Myself, an undernourished flatfoot scalded by misery, called to the same scene over and over again. Children stomp around mud puddles cutting their feet on broken glass. Women wring yellowed bedding in rusty washtubs. Everything is worn thin from overuse. Gaunt and tired and useless. Ride uptown. The same. Downtown. The same.

     “Is this his only form of ID?”

     No, he had a library card.

     “Should have used it more often.”

     Warped reasoning. Zip up the body. Satchel of truancy slips. The same. Clerical work. File it, retire for the evening.

    Anchored thoughts plunge to the bottom of the lake. A woman in the building practices trumpet scales for six hours. Nobody says a thing. Wouldn’t be polite or neighborly.

     “Shut the fuck up!”

     Not a tenant. An old man carrying wilted flowers in a shoebox. A vagrant art critic. Is there any other kind?

     Three floaters in as many days. Fish food left unsampled. Could be somebody making a political statement about pollution or gangs staking out territory. Not their style, though. No signs of violence. Besides drowning. That’s no picnic.

     “You can find me at the corner, sugar.”

     The hazards of first-floor living. Every windblown word infiltrates your domain, helps itself to a beer and a sandwich and crawls in your bed to sleep it off like an ex-lover on the skids.

     “That’s not my fucking problem.”

     “I know. Thought you might want to help out anyways.”

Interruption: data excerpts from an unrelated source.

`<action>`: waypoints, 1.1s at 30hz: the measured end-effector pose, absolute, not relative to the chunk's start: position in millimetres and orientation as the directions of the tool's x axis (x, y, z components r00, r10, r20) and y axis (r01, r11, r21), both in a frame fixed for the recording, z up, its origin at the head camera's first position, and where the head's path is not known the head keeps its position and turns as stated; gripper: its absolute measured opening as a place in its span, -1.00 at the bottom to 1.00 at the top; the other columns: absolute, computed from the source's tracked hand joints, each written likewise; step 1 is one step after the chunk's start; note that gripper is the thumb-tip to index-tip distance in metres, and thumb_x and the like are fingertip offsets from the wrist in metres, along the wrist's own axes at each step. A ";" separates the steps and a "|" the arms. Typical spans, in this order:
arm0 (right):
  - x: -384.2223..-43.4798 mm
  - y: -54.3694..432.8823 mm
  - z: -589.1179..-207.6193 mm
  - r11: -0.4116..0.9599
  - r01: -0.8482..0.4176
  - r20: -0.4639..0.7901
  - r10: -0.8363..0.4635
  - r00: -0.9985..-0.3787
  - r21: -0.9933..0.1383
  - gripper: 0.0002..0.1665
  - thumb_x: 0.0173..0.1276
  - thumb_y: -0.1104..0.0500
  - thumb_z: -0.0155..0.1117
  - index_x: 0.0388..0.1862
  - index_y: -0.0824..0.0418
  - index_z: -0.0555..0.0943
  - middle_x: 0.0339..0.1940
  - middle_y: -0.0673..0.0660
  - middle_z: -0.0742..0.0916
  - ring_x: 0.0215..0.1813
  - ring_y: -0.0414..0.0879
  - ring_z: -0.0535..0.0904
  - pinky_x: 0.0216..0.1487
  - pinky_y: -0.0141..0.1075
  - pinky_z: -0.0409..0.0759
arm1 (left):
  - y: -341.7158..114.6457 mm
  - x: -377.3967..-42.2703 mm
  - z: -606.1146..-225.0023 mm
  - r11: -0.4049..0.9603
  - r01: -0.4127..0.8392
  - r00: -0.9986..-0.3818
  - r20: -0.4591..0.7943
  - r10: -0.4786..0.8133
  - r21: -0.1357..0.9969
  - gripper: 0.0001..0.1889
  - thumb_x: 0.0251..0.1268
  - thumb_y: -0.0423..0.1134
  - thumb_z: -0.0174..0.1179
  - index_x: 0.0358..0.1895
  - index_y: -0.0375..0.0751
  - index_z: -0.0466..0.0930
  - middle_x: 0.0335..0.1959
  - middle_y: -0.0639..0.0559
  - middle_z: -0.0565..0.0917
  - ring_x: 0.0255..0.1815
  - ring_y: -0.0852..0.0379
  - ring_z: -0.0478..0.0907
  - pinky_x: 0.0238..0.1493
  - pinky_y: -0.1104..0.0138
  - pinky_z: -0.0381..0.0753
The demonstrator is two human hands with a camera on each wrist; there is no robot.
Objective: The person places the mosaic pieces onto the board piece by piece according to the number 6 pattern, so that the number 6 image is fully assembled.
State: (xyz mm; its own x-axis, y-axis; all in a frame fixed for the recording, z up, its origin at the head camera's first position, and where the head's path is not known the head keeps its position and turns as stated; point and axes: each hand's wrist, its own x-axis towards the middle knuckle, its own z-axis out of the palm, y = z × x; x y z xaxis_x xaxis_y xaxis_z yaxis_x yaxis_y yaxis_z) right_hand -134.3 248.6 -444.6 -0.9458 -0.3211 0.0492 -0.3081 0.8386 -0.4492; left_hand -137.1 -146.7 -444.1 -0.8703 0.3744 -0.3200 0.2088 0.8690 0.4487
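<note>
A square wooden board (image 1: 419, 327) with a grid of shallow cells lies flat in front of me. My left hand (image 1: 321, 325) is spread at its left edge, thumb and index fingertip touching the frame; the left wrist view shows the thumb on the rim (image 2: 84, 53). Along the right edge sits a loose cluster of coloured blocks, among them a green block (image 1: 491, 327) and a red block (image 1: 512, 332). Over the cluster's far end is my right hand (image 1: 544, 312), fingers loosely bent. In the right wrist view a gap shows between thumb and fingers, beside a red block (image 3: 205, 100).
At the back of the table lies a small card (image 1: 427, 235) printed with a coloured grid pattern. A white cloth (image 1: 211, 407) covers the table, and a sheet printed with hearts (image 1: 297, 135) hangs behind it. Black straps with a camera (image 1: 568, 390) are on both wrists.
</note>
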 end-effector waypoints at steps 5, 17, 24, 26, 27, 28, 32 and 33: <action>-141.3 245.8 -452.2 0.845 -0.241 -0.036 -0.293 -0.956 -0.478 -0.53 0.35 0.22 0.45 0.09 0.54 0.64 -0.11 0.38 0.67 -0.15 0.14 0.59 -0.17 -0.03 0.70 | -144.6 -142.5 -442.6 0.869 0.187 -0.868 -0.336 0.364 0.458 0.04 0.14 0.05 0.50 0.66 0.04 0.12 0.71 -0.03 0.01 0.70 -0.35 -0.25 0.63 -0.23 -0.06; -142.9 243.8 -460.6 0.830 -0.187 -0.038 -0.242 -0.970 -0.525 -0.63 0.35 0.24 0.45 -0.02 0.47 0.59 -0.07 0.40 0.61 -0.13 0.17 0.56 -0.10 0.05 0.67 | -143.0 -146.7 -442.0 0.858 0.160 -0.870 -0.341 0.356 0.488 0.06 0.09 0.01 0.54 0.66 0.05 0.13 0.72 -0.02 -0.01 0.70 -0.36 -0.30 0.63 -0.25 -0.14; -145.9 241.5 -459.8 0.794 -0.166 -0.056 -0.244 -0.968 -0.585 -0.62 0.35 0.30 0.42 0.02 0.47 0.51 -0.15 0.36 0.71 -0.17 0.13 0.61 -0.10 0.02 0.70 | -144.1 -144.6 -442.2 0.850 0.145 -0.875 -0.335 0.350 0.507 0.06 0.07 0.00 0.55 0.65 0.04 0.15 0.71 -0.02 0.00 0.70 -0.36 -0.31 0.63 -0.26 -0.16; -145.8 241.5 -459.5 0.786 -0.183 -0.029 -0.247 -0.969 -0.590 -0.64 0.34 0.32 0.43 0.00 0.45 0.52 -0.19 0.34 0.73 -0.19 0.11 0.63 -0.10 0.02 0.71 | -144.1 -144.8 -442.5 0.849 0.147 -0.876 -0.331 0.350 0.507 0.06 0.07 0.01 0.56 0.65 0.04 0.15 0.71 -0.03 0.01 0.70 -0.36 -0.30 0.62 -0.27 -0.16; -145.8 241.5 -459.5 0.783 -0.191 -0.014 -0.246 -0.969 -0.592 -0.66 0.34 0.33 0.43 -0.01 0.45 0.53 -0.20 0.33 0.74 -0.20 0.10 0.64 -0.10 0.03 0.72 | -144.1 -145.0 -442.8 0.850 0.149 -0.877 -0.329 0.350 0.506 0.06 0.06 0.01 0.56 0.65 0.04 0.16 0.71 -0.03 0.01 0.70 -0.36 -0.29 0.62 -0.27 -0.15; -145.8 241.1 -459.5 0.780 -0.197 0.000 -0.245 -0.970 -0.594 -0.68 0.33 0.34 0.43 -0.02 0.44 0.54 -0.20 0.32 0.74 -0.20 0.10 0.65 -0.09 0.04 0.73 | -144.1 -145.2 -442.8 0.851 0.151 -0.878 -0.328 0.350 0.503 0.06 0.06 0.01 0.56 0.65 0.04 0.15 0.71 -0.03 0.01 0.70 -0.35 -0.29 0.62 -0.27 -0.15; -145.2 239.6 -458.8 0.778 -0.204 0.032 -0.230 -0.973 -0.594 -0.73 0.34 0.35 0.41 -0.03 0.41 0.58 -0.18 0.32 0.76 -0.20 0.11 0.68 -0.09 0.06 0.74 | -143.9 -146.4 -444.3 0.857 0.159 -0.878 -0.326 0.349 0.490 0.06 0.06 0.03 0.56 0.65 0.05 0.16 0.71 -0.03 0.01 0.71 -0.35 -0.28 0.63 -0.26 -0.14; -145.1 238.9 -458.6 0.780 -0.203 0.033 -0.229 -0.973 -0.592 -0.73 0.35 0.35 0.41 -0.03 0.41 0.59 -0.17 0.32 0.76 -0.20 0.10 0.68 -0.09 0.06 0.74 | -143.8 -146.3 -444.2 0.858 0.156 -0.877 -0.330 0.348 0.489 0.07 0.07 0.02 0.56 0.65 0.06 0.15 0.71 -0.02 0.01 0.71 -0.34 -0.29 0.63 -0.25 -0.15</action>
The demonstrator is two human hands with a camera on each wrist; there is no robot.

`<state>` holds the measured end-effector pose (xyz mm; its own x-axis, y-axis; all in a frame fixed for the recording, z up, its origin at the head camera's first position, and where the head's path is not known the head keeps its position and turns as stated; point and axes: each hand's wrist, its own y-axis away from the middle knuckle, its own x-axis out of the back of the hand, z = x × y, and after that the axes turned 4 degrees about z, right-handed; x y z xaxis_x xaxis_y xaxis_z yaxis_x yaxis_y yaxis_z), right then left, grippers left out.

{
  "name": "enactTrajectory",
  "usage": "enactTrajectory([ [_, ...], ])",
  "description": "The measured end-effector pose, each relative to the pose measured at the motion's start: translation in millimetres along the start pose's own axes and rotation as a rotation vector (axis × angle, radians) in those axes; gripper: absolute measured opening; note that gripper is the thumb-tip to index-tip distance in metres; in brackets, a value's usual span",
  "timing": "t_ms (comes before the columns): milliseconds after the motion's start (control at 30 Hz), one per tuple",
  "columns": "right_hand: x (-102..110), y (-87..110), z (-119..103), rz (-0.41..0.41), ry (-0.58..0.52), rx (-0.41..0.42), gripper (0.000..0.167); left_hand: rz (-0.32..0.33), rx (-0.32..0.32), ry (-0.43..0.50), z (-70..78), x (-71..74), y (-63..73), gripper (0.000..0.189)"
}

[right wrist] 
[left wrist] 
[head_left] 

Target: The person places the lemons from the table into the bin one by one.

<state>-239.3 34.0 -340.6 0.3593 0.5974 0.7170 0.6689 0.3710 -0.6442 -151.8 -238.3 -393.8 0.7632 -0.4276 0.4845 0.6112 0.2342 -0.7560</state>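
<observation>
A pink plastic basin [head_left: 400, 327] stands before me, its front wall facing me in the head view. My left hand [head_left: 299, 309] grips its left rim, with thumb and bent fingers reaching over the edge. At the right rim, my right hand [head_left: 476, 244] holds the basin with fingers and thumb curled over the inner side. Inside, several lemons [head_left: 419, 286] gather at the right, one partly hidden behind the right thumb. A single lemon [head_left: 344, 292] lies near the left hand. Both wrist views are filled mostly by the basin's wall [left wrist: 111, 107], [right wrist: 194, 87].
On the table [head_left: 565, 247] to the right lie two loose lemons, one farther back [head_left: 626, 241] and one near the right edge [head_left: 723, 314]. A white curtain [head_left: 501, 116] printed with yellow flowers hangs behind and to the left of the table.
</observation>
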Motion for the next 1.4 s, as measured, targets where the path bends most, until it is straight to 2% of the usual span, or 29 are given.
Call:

    Sunrise bleeds in through green curtains. Fell asleep fully dressed on the sofa again. Dry shave. Eat some toothpaste. Out the door. Let the poisoned darts of a new day fly. More yellow tape and mortal chattel.

     “No ID.”

     I dub him Prince of the Night.

     “I think that title’s taken.”

    Never take your work home with you. No need. It follows you home like a mongrel and curls up at your feet. Eyes cancelled like a postage stamp. Silt in the lungs. Swollen fistful of nothing. Holding onto a negated future maybe. Maybe something more conventional. Clarinet scales tonight. Somber notes I can feel in my bones, a subtle gnawing grief burrowing through the quick and marrow. Thin gruel of misery spills on the carpet. Count the vomit stains. Sixteen, seventeen. Shampooing the carpeting someday is an option.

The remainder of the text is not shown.